In addition, baseline serum ACBP/DBI levels also correlated positively with the degree of histological fibrosis at TP6. However, there was no significant overall change in fibrosis between the time of surgery and TP6 (Supplementary Figure S2A).

3.4. Serum ACBP/DBI Predicts NAS Six Months After LAGB

To further explore whether ACBP/DBI signaling contributes to the progression of metabolic dysfunction-associated steatotic liver disease (MASLD), we examined the relationship between ACBP/DBI expression and the NAFLD activity score (NAS), a histological index used as a surrogate for the diagnosis of non-alcoholic steatohepatitis (NASH) [19].
In our cohort, serum ACBP/DBI levels at the time of surgery were positively correlated with the NAS at the same time point (Figure 4A).

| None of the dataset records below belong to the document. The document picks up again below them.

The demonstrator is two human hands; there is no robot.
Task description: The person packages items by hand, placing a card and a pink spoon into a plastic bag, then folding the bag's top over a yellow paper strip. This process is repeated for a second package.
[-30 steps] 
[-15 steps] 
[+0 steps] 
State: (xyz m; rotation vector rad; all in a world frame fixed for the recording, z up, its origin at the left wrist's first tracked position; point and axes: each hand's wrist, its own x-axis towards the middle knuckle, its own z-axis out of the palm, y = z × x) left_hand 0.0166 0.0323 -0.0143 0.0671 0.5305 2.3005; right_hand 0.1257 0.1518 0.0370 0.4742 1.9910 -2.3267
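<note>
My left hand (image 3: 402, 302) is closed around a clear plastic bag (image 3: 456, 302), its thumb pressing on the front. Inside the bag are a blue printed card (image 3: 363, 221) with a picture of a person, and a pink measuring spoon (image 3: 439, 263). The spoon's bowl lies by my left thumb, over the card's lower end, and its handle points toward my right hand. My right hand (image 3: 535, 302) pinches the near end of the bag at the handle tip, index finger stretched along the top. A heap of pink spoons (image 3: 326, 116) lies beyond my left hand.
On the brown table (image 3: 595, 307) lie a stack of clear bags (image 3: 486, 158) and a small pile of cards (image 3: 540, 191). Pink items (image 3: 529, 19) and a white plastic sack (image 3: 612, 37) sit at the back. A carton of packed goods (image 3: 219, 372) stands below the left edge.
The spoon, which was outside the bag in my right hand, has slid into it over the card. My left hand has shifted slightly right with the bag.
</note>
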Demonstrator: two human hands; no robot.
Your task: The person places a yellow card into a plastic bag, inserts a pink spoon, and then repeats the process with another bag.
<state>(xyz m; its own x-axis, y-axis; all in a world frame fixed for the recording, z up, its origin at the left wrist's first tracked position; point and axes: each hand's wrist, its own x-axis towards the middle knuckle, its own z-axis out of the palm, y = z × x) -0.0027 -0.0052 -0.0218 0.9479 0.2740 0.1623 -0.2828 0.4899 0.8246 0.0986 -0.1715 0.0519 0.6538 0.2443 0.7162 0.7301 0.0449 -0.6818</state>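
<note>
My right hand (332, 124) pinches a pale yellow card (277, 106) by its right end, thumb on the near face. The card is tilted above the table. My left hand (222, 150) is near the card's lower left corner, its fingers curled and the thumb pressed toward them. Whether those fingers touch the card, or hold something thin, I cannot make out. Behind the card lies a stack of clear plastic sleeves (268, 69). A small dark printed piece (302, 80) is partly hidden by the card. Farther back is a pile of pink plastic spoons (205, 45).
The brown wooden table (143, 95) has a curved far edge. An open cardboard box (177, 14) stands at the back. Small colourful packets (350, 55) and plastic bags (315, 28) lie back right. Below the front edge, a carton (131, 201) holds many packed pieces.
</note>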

Furthermore, patients with a NAS ≥ 5—often used as a cut-off to define NASH—exhibited significantly higher serum ACBP/DBI levels compared to those with NAS ≤ 4 (Figure 4B). Consistently, serum ACBP/DBI levels at the time of surgery also positively correlated with NAS at TP6 (Figure 4C), suggesting that circulating ACBP/DBI may reflect or contribute to ongoing hepatic inflammation and injury.
Surprisingly, we did not observe a significant correlation between hepatic tissue ACBP/DBI expression and NAS at either time point (Figure 4D,E), implying that serum ACBP/DBI levels—but not hepatic expression—are associated with MASLD severity and progression in this cohort.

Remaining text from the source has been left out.